_THE TASK_
Omit all images, then repeat exactly the lines below from the one containing "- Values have" through the one containing "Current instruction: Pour", both ends included.

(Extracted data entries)
....

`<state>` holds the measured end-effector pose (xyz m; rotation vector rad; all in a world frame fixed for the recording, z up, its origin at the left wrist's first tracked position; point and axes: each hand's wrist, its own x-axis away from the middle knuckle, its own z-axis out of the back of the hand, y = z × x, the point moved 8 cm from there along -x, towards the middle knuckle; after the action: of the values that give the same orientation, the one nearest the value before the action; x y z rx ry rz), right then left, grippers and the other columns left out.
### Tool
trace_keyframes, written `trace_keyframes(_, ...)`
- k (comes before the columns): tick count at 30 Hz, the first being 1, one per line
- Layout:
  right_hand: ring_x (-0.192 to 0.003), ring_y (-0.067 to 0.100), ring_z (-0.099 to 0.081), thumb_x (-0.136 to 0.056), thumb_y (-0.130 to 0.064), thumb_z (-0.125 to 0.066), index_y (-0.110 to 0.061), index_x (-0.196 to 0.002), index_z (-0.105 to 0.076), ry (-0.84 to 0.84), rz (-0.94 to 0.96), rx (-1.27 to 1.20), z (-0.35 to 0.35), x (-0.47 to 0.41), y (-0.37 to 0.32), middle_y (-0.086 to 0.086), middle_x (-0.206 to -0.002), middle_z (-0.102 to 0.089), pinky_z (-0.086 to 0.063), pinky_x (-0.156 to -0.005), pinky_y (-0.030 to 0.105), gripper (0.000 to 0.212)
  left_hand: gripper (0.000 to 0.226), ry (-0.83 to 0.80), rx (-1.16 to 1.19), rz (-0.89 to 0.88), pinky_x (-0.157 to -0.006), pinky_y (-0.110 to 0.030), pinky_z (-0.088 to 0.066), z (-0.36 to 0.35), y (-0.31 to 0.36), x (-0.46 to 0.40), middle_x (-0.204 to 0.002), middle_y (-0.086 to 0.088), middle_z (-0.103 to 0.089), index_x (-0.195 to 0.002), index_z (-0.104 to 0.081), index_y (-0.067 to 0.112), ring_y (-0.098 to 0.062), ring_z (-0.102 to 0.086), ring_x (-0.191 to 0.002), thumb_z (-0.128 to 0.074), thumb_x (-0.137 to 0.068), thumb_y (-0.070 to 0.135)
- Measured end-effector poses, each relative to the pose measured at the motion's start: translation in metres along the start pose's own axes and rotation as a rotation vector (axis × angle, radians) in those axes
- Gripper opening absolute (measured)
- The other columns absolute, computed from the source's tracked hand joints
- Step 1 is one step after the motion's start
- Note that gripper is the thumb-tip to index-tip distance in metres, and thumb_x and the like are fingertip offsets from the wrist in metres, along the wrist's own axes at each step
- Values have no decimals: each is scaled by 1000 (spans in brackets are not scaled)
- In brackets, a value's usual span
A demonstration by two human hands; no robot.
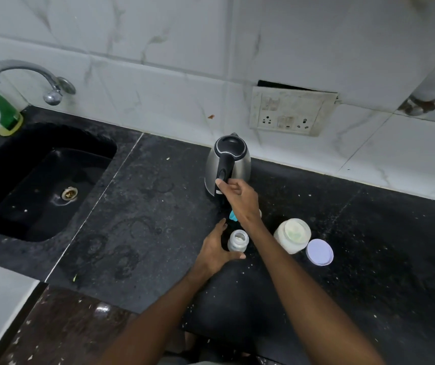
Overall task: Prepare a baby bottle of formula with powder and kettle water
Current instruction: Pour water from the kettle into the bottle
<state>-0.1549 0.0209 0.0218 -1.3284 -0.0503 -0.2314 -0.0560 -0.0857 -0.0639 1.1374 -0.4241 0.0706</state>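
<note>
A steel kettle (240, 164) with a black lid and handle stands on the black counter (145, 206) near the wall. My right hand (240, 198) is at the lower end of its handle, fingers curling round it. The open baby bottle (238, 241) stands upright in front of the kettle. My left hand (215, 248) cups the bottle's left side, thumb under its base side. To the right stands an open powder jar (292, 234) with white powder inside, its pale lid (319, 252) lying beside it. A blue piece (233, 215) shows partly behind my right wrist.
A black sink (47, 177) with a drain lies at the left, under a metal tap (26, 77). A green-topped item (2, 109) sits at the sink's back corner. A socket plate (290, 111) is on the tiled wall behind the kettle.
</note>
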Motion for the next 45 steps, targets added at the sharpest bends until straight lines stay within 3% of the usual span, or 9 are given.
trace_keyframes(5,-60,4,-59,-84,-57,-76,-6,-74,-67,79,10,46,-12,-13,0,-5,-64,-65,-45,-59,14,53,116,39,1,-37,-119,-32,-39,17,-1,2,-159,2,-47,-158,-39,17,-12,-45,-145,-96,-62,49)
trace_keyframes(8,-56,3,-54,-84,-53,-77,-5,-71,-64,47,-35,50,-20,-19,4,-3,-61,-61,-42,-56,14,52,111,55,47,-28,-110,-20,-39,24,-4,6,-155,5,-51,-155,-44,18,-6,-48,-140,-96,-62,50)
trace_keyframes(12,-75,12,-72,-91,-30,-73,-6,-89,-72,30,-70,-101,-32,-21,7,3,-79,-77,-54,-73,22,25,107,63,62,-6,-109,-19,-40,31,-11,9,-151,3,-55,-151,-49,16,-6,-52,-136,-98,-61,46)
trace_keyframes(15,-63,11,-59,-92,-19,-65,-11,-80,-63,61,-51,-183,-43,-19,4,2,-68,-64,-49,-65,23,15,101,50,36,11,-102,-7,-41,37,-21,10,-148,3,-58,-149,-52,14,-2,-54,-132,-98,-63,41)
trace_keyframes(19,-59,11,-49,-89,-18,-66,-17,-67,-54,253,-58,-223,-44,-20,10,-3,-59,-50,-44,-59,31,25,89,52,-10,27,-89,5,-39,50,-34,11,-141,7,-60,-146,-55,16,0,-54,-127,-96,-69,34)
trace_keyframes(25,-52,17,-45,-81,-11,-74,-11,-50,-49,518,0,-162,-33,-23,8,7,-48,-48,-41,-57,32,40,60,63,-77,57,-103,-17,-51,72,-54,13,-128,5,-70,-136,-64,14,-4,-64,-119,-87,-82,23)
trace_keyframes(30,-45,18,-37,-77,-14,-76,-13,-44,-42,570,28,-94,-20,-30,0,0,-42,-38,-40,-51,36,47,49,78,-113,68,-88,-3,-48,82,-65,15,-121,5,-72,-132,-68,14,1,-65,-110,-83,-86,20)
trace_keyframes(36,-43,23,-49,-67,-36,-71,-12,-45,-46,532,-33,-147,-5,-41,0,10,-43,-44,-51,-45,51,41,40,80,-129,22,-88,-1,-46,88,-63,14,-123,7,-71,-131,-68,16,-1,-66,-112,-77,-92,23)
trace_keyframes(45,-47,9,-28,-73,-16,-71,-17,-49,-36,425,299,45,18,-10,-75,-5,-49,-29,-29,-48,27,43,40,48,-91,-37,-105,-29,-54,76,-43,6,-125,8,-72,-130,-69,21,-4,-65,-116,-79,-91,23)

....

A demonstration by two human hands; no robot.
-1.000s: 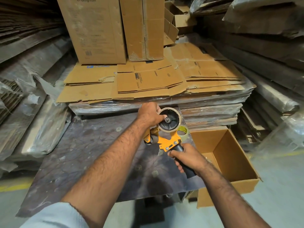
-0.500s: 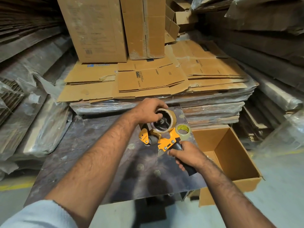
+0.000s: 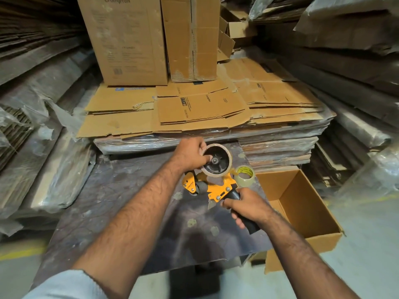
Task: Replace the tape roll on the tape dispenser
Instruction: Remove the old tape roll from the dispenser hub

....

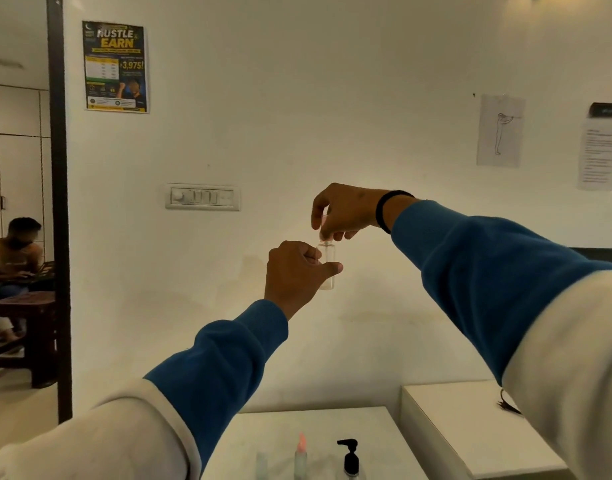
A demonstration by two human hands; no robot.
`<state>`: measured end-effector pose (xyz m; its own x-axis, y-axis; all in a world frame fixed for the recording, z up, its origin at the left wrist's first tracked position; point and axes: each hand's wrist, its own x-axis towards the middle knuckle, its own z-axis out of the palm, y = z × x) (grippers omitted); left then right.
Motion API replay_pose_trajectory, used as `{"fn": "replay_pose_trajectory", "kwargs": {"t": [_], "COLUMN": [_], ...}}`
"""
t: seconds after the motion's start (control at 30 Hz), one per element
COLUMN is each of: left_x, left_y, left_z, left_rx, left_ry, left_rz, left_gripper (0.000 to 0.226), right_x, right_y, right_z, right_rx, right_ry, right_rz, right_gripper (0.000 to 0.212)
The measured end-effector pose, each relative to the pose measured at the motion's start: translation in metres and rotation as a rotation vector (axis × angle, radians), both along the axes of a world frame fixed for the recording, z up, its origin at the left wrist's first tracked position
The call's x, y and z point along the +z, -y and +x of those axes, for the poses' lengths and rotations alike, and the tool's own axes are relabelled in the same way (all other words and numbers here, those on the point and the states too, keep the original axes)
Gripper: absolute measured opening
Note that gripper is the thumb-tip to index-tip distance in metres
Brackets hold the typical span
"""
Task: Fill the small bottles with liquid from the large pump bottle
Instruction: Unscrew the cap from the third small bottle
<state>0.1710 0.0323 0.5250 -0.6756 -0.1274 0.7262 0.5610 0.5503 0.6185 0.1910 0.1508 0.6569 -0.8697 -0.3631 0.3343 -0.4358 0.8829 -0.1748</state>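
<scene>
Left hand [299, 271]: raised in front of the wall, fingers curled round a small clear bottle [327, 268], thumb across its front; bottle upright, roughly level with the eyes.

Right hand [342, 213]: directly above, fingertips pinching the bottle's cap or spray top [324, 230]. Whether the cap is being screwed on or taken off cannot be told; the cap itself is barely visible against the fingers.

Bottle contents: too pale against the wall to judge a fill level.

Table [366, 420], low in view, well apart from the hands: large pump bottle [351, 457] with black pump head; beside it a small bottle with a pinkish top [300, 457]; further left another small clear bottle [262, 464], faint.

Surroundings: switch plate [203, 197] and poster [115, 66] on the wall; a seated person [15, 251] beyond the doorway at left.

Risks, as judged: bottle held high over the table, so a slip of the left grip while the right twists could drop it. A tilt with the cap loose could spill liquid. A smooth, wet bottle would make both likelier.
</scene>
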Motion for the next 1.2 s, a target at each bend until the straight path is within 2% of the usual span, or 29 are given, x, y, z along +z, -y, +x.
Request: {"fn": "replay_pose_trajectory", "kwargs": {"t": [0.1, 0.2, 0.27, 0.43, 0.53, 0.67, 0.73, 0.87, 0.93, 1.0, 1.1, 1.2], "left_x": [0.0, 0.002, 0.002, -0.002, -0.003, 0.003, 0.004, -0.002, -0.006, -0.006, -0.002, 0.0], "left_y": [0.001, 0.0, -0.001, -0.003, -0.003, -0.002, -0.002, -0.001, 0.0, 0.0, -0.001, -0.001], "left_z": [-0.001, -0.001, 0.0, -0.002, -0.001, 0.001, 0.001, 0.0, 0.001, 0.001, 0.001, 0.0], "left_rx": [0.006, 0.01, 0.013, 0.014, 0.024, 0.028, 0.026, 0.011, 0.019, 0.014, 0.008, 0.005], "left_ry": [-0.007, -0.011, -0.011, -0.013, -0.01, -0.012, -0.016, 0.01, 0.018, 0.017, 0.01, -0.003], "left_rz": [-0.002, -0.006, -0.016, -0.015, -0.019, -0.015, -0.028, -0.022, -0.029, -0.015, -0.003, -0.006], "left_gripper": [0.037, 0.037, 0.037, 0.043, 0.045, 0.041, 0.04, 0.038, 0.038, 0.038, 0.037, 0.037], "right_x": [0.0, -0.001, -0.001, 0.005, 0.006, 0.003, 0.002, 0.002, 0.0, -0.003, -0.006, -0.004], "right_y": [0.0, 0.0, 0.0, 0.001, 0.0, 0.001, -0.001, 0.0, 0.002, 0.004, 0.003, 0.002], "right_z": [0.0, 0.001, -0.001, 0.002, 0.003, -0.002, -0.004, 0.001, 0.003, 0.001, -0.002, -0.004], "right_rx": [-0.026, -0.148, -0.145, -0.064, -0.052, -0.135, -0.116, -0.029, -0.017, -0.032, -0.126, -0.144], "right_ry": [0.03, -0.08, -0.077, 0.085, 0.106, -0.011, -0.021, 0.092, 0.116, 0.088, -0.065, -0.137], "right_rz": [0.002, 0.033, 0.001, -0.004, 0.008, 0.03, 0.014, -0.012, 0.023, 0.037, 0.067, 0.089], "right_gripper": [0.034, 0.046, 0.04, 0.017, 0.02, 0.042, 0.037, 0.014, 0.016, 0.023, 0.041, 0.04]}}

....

_SOLUTION TO THIS PROBLEM_
- Values have no decimals: each is scaled by 1000 (spans in brackets are not scaled)
- In brackets, a value's usual span
A demonstration by two human hands; no robot.
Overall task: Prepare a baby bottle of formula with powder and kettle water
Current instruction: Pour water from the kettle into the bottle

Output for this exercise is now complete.